AOG merges its trading and downstream businesses into one division - Oryx Energies
04 February 2013
AOG has merged its trading and downstream businesses to form a simple platform, Oryx Energies. The move aims to transform one of Africa's largest and longest-established independent oil and gas players into a single, extensive and seamlessly integrated downstream platform, concluding an integration strategy started in 2009.
"We have been sourcing and distributing oil and gas products in Africa for over 25 years. This merger demonstrates our commitment to continuously adapt to the energy needs of the continent, creating a value chain from product sourcing to storage and distribution for domestic, commercial and maritime customers", said AOG's founder and Chairman, Jean Claude Gandur."It puts us in the enviable position of being able to ensure a reliable supply, as well as high product and service quality", he added.

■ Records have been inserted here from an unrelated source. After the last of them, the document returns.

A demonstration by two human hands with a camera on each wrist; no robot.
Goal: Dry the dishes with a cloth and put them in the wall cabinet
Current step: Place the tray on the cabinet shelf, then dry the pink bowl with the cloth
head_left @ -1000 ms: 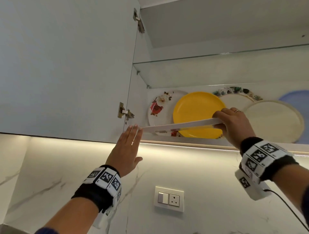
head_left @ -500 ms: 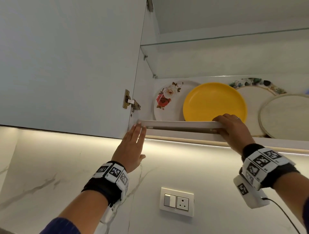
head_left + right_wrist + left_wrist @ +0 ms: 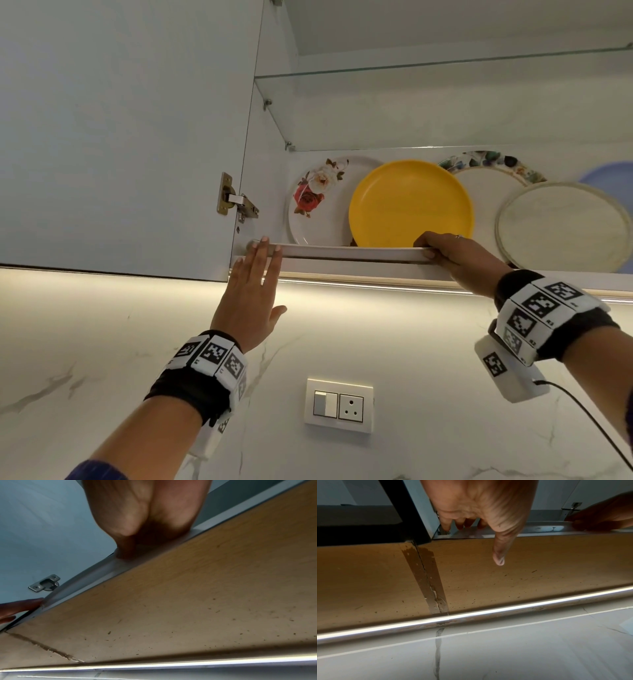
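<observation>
A white plate (image 3: 349, 251) lies nearly flat at the front edge of the wall cabinet's bottom shelf (image 3: 376, 269). My right hand (image 3: 455, 255) grips its right rim, fingers curled over the top and thumb on the edge. My left hand (image 3: 255, 274) is straight-fingered, its fingertips touching the plate's left rim (image 3: 544, 526). In the right wrist view the plate's grey rim (image 3: 82, 582) runs along the shelf edge, my right hand (image 3: 137, 539) on it. No cloth is in view.
Standing against the cabinet's back are a rose-patterned plate (image 3: 318, 202), a yellow plate (image 3: 411, 205), a leaf-rimmed plate (image 3: 493, 192), a cream plate (image 3: 561, 226) and a blue one (image 3: 613, 176). The open door (image 3: 120, 137) hangs left. A glass shelf (image 3: 445, 68) spans above. A wall socket (image 3: 339, 406) is below.
The white plate went from tilted in the air to level on the shelf's front edge. Both hands rose with it, the left fingertips staying at its left rim.
</observation>
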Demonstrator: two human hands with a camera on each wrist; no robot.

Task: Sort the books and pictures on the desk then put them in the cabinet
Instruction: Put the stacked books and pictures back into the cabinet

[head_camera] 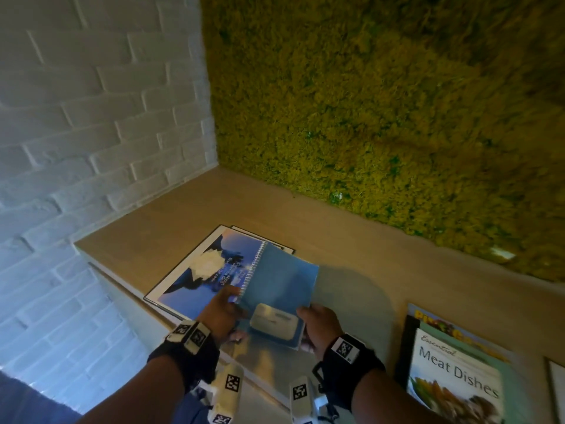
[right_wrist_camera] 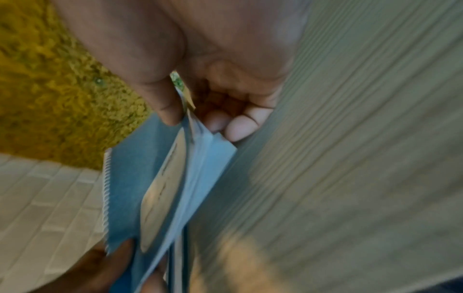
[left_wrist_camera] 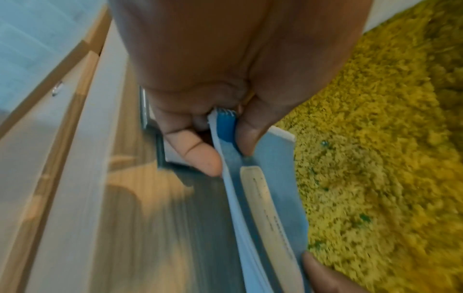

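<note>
Both hands are gripping a blue spiral-bound notebook (head_camera: 279, 296), holding it just above the wooden desk (head_camera: 360, 249). Left hand (head_camera: 218, 316) is pinching the near corner at the spiral edge, thumb on top, fingers underneath. Right hand (head_camera: 321, 327) is pinching the opposite near corner the same way. Notebook is partly overlapping a blue-and-white picture (head_camera: 198, 270) lying flat on the desk's left end. A stack of books topped by a "Meat Dishes" cookbook (head_camera: 455, 384) is sitting well apart on the right. Moss wall (head_camera: 382, 102) is running behind the desk.
</note>
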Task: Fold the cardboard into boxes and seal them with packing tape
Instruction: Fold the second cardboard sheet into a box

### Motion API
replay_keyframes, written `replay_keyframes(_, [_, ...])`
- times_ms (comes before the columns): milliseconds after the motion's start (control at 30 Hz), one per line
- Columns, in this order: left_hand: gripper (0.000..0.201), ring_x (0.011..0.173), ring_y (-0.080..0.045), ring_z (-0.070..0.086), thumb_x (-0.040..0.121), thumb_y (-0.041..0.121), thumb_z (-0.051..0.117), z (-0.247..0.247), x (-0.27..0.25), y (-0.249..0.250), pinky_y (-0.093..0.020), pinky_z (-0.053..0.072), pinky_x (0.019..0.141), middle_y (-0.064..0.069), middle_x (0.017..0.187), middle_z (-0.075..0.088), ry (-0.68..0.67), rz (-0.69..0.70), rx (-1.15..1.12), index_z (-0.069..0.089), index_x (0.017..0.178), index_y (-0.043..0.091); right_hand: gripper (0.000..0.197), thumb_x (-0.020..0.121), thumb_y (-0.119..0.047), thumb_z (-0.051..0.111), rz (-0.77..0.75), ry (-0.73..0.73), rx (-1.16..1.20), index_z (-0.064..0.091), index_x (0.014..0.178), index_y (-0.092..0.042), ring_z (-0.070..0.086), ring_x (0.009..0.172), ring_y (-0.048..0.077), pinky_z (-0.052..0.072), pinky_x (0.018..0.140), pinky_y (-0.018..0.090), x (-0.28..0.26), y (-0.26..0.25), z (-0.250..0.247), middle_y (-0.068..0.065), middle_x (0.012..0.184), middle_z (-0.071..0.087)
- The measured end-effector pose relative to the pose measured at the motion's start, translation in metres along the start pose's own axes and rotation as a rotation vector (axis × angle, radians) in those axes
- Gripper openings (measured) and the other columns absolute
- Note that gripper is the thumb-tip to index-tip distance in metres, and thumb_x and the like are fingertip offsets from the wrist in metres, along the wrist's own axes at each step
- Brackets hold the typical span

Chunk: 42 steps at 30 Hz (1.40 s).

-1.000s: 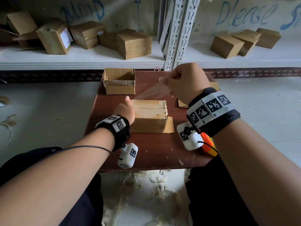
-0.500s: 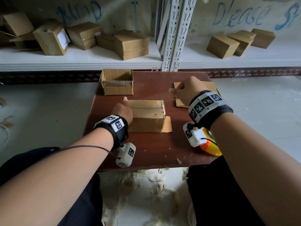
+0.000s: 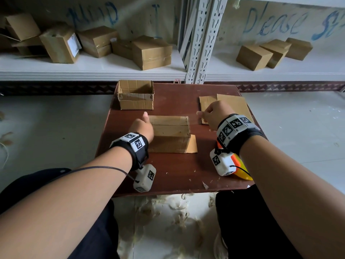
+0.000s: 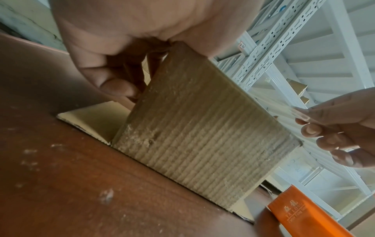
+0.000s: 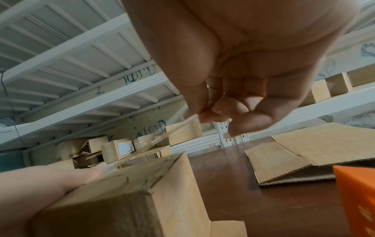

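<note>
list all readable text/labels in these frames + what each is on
"Please": blue writing on the wall behind the right shelf; the next word is cut off.
"jump" (probably): blue writing on the wall behind the left shelf.
"3-4": small tag on the rack upright.
Orange tape dispenser: printed brand, too blurred to read.
White label on a shelved box: too small.
Wristband markers: patterns, no text.

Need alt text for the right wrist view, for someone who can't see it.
The right hand pinches the end of a clear tape strip stretched down to the folded cardboard box, which the left hand steadies. Flat cardboard lies on the brown table.
</note>
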<state>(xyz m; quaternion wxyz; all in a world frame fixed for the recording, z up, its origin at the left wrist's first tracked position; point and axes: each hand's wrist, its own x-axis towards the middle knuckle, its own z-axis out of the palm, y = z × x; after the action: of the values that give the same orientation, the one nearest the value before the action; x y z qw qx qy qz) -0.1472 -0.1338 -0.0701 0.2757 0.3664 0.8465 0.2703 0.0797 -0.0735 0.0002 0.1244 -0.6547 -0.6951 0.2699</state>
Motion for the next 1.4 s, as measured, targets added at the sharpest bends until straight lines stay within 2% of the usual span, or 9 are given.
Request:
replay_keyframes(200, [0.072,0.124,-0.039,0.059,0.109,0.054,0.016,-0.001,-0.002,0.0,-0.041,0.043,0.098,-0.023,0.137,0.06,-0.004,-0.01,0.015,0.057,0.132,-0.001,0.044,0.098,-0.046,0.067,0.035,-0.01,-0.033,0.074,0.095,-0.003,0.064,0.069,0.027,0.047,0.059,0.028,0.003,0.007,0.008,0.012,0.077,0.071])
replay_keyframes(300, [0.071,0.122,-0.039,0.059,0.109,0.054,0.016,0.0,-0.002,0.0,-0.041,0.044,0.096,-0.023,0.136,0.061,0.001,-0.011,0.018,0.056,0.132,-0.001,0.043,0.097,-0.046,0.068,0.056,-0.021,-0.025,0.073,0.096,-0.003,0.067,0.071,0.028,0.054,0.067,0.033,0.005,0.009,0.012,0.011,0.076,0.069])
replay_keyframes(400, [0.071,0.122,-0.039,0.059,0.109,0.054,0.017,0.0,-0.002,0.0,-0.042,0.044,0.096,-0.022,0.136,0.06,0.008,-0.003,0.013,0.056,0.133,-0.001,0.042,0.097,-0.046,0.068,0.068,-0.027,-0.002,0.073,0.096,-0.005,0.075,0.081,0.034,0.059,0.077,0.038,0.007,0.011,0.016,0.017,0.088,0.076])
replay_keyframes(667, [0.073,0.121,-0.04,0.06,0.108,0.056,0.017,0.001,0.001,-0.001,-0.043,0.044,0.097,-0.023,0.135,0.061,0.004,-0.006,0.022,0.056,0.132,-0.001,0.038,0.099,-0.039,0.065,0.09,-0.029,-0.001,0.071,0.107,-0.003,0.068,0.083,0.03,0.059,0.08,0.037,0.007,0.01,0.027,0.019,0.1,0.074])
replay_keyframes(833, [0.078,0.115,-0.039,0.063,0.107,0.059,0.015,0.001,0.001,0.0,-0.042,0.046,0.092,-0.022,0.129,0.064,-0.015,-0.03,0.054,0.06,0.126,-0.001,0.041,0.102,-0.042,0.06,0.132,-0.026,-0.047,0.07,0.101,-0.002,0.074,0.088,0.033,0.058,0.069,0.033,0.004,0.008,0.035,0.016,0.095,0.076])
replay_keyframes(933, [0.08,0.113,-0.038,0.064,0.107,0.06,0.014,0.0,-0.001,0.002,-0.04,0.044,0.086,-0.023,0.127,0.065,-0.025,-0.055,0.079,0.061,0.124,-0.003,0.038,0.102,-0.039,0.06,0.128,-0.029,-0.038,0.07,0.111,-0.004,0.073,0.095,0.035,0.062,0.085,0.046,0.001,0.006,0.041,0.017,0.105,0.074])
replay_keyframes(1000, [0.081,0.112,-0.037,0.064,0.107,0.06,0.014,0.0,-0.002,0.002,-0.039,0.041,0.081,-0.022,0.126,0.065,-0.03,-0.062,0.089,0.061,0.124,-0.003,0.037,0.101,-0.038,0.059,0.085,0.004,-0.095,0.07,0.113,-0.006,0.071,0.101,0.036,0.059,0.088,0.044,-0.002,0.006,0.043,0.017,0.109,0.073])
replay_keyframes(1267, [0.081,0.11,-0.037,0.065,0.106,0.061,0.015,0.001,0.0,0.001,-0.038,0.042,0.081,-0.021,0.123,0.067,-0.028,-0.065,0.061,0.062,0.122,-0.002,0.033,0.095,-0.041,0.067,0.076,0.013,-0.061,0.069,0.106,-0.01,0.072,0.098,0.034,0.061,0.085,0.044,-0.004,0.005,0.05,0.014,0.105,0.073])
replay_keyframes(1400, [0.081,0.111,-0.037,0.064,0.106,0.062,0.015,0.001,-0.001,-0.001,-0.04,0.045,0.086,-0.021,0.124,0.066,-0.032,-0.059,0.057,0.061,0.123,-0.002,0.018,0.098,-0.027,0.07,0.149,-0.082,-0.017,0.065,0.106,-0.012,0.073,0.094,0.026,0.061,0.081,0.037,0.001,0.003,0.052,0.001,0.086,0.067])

Oryx Energies will be expanding its integrated downstream model, including further growth in its speciality product areas:
- Liquefied Petroleum Gas (LPG), as a cleaner, more environmentally friendly and affordable alternative to firewood, charcoal and kerosene;
- Lubricants, essential to just about every form of power generation on land and at sea; and
- Bitumen, to support the infrastructure development necessary for economic and social development.
Oryx Energies recently acquired new assets in Uganda and will be opening a major storage terminal and bunkering service in strategically-located Las Palmas, towards the end of the year. These are just a couple of examples of the expansion plans that aim to ensure the provision of essential energy to both urban and rural areas across sub-Saharan Africa over the coming years.